Assigned task -
All the data must be output exactly as given.

Data for processing -
===

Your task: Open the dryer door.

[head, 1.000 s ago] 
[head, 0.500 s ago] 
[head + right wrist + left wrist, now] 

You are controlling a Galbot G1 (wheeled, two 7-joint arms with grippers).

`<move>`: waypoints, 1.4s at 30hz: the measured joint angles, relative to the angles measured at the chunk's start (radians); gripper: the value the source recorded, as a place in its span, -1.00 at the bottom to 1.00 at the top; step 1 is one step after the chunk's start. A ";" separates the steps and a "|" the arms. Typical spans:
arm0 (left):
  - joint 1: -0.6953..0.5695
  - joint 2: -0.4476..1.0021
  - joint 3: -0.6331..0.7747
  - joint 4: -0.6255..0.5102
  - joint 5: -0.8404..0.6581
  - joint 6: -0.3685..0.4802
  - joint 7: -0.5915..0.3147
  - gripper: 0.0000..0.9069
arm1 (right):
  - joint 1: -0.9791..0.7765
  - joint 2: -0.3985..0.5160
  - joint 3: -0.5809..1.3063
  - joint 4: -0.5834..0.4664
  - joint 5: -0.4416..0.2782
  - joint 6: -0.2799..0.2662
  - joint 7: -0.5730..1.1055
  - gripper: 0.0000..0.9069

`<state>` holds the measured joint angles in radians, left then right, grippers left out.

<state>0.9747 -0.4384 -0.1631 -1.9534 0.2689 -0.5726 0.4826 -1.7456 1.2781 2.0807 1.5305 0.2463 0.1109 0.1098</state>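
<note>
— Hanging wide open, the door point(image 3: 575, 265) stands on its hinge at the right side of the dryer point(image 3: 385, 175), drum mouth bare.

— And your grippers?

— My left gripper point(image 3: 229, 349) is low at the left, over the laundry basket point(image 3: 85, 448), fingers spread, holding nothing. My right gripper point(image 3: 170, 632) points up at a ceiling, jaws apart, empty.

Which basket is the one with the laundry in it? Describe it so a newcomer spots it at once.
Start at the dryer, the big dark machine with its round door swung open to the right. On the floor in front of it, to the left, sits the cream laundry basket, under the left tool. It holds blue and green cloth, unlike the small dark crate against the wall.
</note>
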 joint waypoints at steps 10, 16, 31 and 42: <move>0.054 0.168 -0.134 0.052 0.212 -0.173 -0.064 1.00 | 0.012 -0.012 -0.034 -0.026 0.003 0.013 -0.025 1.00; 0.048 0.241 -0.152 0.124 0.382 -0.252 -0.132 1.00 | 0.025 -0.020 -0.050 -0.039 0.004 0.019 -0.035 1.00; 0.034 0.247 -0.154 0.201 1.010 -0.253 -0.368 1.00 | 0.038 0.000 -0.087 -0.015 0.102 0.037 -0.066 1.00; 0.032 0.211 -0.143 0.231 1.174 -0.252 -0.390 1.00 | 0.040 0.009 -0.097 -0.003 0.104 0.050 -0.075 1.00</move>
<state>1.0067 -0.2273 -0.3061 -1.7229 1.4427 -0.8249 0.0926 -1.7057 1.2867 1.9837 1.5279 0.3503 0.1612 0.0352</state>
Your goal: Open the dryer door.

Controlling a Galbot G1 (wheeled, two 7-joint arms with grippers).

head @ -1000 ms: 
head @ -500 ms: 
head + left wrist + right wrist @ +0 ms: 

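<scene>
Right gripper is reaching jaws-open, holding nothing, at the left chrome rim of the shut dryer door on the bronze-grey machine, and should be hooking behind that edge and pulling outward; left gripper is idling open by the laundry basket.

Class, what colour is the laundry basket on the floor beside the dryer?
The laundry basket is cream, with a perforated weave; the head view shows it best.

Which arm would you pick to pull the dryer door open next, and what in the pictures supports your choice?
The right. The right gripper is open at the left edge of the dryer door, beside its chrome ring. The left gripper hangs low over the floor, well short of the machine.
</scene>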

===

Answer for the task -
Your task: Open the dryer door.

[head, 1.000 s ago] 
[head, 0.500 s ago] 
[head + right wrist + left wrist, now] 

You are controlling a Galbot G1 (wheeled, two 7-joint arms with grippers).

`<move>`: waypoints, 1.4s at 30hz: the measured joint angles, relative to the angles measured at the chunk's start (radians); gripper: the value the source recorded, as a place in its span, -1.00 at the bottom to 1.00 at the top; step 1 is one step after the chunk's start. A ";" separates the steps and a "|" the arms. Typical spans:
arm0 (left):
  - joint 1: -0.6953..0.5695
  - joint 2: -0.4476..1.0021
  - joint 3: -0.6331..0.7747
  - joint 4: -0.6255..0.5102
  - joint 5: -0.8404..0.6581
  - joint 6: -0.3685..0.4802
  - joint 7: -0.5915..0.3147
  - gripper: 0.0000..0.9069
arm1 (right):
  - joint 1: -0.9791..0.7765
  - joint 2: -0.3985..0.5160
  - joint 3: -0.5809..1.3063
  - joint 4: -0.5834..0.4664
  - joint 5: -0.4416..0.2782
  - joint 6: -0.2799..0.2662
  - joint 7: -0.5730..1.1055
  - gripper: 0.0000..0.9069

`<state>` holds the measured joint angles in radians, left then right, grippers left out.

<state>0.9747 -0.4384 -0.1631 -1.9534 0.2689 -0.5726 0.4826 -1.7456 1.2781 2.0807 1.5305 0.2463 0.1109 0.1098</state>
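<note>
— Hanging wide open, the door point(image 3: 575, 265) stands on its hinge at the right side of the dryer point(image 3: 385, 175), drum mouth bare.

— And your grippers?

— My left gripper point(image 3: 229, 349) is low at the left, over the laundry basket point(image 3: 85, 448), fingers spread, holding nothing. My right gripper point(image 3: 170, 632) points up at a ceiling, jaws apart, empty.

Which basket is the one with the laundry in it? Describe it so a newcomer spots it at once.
Start at the dryer, the big dark machine with its round door swung open to the right. On the floor in front of it, to the left, sits the cream laundry basket, under the left tool. It holds blue and green cloth, unlike the small dark crate against the wall.
</note>
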 joint waypoints at steps 10, 16, 31 and 42: <move>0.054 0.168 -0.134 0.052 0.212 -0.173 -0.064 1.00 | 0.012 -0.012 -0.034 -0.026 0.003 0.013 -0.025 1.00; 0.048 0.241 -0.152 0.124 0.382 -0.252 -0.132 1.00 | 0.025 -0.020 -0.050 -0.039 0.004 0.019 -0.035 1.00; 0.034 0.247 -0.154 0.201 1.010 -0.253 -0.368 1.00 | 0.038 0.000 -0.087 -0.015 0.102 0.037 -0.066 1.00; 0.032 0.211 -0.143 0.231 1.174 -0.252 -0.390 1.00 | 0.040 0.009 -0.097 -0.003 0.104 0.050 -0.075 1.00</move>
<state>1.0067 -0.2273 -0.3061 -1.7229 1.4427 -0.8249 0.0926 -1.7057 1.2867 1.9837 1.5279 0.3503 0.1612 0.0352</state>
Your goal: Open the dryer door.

Controlling a Galbot G1 (wheeled, two 7-joint arms with grippers).

head @ -1000 ms: 
head @ -500 ms: 
head + left wrist + right wrist @ +0 ms: 

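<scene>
Right gripper is reaching jaws-open, holding nothing, at the left chrome rim of the shut dryer door on the bronze-grey machine, and should be hooking behind that edge and pulling outward; left gripper is idling open by the laundry basket.

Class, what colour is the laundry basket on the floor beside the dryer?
The laundry basket is cream, with a perforated weave; the head view shows it best.

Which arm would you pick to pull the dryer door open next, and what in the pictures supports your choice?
The right. The right gripper is open at the left edge of the dryer door, beside its chrome ring. The left gripper hangs low over the floor, well short of the machine.
</scene>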

There's nothing left to add to the output.